> PROBLEM TO SOLVE
In the records below, find the line that contains "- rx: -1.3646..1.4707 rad" and the line that contains "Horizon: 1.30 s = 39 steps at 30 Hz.". Set down exactly those lines and every line between them, and nothing more.

# # # #

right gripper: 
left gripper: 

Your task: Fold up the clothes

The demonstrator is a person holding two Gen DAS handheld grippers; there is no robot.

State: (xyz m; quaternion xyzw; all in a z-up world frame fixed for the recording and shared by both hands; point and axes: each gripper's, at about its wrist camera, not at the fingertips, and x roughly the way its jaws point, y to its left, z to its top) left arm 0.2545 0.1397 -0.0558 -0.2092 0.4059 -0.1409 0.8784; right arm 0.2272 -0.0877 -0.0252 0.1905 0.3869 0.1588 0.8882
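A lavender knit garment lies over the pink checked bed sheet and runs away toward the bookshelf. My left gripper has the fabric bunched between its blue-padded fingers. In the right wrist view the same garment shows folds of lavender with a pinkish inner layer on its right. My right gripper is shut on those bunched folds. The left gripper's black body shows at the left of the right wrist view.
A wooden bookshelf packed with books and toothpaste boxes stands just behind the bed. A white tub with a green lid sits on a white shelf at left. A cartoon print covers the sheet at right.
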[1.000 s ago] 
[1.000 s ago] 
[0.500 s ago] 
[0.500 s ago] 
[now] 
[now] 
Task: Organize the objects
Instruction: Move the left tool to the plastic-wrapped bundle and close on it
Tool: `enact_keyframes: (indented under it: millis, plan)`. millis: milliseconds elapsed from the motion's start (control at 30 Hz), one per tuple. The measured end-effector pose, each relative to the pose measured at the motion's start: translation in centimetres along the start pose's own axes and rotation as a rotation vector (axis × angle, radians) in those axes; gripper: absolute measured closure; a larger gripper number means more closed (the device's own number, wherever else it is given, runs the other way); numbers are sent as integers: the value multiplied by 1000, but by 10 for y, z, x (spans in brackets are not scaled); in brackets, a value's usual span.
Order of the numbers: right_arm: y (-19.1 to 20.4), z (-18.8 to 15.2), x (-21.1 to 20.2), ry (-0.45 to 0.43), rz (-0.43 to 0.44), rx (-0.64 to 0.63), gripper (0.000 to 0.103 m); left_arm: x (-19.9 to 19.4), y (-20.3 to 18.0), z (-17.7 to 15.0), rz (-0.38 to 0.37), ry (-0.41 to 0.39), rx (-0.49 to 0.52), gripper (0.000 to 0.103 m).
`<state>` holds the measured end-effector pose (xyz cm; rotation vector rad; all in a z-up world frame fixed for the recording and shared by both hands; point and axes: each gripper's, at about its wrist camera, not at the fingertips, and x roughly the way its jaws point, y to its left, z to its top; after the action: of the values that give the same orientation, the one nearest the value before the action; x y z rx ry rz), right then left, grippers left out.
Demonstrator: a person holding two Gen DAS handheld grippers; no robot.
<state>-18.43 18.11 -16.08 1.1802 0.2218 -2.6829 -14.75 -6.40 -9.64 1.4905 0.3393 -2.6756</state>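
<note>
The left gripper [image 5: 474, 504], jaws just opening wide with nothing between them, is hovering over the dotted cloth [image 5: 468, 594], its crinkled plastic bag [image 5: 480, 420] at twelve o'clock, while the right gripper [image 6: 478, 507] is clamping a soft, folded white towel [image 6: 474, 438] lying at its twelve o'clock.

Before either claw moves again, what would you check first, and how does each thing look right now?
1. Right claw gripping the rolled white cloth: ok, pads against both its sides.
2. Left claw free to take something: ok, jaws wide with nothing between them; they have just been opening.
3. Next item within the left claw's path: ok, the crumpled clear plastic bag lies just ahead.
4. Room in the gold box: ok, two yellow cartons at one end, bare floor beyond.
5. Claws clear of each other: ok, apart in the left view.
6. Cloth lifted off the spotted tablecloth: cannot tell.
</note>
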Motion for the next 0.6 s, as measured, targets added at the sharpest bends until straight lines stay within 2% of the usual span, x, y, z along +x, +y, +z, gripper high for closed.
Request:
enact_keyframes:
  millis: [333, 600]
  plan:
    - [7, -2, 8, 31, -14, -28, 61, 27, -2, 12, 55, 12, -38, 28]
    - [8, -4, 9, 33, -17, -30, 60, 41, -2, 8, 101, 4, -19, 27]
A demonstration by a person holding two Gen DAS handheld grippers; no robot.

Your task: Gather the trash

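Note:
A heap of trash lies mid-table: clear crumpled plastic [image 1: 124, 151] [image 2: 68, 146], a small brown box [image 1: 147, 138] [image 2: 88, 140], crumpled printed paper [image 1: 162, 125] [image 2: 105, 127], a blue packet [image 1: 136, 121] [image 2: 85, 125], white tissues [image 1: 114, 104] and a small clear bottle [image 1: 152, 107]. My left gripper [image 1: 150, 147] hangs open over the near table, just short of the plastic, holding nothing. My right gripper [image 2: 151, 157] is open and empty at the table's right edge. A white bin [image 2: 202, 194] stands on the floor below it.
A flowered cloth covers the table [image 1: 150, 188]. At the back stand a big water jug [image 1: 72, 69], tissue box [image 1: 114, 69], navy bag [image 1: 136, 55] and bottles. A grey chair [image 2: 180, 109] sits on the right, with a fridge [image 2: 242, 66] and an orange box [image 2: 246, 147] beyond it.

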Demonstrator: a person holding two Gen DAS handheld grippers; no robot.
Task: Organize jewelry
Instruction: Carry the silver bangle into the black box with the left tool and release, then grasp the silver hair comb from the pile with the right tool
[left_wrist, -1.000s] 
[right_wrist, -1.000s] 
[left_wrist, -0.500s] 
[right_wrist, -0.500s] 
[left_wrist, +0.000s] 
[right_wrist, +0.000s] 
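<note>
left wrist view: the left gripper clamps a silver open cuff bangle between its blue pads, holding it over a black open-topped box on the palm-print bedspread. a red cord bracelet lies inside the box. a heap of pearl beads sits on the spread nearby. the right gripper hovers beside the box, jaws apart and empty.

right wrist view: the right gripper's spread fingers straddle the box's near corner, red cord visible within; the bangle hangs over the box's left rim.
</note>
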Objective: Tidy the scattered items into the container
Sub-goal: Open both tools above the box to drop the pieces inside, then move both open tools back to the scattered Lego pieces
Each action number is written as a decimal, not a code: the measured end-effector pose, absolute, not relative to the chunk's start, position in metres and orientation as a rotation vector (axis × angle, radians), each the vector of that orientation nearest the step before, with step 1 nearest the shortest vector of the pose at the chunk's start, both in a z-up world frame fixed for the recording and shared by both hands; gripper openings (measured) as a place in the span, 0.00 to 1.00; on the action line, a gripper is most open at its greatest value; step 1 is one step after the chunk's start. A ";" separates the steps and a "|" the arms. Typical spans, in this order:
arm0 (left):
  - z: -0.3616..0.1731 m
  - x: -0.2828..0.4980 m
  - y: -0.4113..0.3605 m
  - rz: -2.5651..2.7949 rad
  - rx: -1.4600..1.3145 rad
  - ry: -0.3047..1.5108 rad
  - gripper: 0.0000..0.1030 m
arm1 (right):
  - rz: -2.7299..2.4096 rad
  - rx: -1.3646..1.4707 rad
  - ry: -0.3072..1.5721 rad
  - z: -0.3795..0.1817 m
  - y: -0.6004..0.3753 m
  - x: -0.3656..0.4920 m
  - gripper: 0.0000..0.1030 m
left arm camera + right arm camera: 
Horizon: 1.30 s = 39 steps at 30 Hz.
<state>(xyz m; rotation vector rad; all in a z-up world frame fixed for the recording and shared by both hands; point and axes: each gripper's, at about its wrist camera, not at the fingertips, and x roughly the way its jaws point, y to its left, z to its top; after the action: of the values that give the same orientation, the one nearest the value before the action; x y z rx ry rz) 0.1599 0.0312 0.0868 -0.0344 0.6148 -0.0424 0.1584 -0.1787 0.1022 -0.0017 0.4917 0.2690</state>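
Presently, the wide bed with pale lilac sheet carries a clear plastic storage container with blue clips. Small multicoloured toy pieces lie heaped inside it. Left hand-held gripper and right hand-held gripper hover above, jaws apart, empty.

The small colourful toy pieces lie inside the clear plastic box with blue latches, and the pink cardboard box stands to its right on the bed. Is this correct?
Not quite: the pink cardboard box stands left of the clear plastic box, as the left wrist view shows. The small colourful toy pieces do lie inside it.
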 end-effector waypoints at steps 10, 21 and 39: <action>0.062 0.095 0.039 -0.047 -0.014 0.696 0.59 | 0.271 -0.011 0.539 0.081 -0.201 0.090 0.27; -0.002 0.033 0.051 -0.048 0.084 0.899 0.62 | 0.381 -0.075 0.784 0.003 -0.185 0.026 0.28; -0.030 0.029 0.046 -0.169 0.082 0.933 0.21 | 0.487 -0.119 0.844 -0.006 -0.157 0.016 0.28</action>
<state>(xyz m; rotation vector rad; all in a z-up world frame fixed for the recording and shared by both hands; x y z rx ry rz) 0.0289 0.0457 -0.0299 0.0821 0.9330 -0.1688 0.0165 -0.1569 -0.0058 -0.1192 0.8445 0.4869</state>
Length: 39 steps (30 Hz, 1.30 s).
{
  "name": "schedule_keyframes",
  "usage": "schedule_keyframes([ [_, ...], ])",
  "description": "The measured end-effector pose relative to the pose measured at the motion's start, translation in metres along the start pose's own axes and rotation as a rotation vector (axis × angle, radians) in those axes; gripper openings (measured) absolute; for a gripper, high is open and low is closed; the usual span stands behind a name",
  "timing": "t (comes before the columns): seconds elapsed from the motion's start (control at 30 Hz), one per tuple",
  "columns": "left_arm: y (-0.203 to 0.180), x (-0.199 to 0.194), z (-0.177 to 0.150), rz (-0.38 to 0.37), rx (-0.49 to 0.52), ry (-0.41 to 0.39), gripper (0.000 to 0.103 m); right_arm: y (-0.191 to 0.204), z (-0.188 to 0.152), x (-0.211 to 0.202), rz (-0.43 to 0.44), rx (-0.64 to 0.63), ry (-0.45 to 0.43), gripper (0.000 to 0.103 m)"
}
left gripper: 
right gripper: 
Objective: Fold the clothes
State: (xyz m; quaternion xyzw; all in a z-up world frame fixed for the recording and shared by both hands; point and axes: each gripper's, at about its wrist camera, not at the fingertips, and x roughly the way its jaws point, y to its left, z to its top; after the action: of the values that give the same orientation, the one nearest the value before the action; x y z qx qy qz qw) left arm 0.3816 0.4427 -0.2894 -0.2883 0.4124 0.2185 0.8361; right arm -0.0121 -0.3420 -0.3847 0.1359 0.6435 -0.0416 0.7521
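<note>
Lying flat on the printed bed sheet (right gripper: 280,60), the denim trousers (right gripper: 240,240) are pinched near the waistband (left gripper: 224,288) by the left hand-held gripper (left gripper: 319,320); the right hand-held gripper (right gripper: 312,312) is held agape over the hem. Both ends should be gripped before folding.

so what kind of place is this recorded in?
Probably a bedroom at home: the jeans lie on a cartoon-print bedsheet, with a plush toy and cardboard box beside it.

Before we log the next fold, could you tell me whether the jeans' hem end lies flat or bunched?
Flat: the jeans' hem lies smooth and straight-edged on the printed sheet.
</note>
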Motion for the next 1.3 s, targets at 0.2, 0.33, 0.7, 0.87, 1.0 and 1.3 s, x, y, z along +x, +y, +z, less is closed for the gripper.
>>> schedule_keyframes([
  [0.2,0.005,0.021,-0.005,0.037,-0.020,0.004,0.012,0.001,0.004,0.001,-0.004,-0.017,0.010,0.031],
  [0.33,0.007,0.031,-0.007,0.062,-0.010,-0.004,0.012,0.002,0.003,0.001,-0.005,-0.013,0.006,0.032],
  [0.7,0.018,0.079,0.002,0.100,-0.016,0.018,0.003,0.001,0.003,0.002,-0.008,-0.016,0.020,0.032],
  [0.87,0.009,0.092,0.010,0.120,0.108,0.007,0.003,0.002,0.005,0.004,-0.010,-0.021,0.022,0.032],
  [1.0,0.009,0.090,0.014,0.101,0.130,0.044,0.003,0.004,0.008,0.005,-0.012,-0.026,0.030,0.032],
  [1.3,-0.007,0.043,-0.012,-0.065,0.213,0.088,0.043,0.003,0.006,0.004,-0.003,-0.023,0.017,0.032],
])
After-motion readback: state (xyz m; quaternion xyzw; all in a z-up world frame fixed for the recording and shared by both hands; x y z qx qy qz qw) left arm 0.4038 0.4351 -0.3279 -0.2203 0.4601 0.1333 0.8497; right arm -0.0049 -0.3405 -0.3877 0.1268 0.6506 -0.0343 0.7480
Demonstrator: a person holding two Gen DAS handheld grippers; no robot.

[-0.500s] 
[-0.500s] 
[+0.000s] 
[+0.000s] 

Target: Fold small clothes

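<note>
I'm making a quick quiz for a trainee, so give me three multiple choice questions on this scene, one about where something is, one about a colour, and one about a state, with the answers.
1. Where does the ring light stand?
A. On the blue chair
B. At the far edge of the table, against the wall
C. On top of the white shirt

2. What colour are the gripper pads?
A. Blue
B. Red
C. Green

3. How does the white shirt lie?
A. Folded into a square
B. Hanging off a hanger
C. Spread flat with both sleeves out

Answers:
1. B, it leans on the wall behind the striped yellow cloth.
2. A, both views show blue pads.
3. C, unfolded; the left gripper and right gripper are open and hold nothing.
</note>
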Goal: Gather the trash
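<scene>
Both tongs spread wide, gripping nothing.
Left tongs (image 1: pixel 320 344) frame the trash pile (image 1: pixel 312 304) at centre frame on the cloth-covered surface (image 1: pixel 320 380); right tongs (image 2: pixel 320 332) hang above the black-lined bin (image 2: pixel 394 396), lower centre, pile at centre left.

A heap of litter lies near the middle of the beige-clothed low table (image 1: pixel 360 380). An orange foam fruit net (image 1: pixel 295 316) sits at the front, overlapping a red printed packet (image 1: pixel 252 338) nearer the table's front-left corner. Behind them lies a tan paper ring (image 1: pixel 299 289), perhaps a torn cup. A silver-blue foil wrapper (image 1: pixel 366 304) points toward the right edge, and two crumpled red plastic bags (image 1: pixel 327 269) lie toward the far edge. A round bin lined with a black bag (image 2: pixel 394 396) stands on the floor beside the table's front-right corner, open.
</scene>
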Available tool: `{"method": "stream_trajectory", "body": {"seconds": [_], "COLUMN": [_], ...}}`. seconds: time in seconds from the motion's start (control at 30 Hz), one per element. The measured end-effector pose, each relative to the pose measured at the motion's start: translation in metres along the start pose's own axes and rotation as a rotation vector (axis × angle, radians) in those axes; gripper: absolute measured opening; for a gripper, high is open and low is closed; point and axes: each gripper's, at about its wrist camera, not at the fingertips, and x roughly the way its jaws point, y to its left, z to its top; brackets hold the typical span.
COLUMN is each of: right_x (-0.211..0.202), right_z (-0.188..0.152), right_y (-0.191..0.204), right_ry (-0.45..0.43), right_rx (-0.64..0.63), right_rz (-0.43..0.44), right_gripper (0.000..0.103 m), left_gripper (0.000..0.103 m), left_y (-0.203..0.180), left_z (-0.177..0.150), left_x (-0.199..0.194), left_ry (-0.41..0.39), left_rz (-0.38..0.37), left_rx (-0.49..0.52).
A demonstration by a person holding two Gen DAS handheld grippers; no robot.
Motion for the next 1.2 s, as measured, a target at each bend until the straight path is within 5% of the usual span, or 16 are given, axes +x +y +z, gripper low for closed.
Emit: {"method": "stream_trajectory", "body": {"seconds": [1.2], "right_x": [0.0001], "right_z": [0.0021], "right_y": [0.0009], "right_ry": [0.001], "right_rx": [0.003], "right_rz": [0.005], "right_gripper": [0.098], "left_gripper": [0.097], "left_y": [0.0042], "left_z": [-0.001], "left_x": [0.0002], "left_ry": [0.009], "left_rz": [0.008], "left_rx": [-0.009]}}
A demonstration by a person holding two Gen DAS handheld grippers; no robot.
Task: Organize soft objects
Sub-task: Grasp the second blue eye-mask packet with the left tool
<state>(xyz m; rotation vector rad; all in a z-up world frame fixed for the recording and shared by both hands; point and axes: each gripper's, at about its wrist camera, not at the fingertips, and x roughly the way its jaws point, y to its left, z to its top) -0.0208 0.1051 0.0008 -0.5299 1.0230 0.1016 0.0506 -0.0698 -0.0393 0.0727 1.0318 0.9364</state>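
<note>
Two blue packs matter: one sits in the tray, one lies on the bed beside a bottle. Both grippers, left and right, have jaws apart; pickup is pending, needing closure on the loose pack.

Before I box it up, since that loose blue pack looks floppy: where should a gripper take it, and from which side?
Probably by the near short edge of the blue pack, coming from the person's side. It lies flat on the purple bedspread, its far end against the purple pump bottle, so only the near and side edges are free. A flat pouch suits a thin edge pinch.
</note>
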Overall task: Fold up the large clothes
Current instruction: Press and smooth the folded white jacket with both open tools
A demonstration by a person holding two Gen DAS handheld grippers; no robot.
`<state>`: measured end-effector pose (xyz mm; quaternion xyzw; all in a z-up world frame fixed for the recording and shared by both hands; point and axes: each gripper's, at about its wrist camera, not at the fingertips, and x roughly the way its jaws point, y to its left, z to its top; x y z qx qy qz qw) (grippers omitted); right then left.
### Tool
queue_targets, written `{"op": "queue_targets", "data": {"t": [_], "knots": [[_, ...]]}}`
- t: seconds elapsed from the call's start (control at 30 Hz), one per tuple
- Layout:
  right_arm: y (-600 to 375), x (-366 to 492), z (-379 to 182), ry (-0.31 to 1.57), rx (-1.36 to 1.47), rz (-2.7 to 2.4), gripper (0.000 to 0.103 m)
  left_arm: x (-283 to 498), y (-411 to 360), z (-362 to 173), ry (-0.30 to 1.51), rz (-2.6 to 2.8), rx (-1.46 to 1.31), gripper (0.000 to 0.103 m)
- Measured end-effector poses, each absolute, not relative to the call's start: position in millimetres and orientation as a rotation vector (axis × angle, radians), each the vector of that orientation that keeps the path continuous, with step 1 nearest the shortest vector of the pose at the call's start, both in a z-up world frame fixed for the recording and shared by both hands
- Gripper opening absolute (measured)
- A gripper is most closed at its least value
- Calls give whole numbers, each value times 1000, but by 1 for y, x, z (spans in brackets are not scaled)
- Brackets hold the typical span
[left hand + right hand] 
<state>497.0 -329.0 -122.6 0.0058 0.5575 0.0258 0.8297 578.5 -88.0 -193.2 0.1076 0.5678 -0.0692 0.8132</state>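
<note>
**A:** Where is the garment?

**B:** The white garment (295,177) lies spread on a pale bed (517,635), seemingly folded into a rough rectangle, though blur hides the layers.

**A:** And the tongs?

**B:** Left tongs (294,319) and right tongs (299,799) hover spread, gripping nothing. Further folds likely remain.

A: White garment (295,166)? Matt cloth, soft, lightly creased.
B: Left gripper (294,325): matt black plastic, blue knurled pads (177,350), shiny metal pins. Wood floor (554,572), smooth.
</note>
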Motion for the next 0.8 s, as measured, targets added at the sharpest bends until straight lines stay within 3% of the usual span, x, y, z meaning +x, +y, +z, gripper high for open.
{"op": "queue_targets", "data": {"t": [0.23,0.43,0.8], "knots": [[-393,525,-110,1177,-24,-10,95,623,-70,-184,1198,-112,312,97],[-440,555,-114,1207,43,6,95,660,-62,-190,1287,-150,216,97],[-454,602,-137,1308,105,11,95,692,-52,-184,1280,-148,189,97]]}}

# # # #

> TASK RESULT
  - rx: -1.3646..1.4707 rad
  - ry: -0.3072..1.5721 rad
  - z: -0.3795..0.1817 m
  - y: -0.6004..0.3753 m
  - x: -0.3656..0.4920 m
  - gripper: 0.0000..0.1030 m
left arm camera + right arm camera: 
Horizon: 1.30 s = 39 steps at 30 Hz.

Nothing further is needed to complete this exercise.